### Work required
Keep the images out and set the listing below down word for word.

■ ■ ■ ■ ■

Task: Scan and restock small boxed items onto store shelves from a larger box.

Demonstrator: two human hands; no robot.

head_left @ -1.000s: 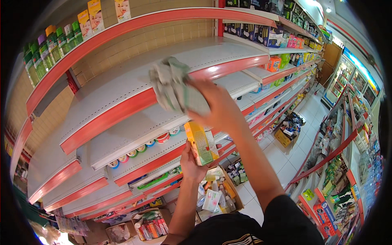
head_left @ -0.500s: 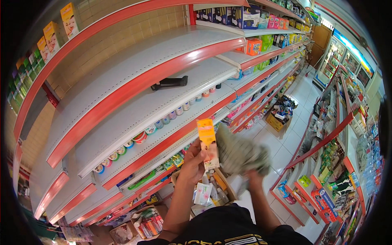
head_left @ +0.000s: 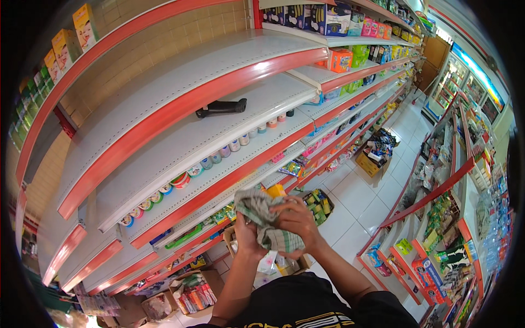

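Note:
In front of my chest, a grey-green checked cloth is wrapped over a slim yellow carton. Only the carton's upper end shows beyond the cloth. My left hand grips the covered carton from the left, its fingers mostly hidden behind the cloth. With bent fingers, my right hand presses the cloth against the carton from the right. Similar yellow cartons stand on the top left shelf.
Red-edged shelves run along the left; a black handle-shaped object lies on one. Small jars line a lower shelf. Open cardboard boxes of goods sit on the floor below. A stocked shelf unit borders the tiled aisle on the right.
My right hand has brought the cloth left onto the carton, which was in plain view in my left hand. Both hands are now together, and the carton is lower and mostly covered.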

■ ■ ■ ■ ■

### Response to this exercise
Task: Scan and restock small boxed items onto store shelves from a larger box.

Demonstrator: two human hands; no robot.

head_left @ -1.000s: 
head_left @ -0.500s: 
head_left @ +0.000s: 

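Note:
In front of my chest, a grey-green checked cloth is wrapped over a slim yellow carton. Only the carton's upper end shows beyond the cloth. My left hand grips the covered carton from the left, its fingers mostly hidden behind the cloth. With bent fingers, my right hand presses the cloth against the carton from the right. Similar yellow cartons stand on the top left shelf.
Red-edged shelves run along the left; a black handle-shaped object lies on one. Small jars line a lower shelf. Open cardboard boxes of goods sit on the floor below. A stocked shelf unit borders the tiled aisle on the right.
My right hand has brought the cloth left onto the carton, which was in plain view in my left hand. Both hands are now together, and the carton is lower and mostly covered.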

The response to this exercise is done.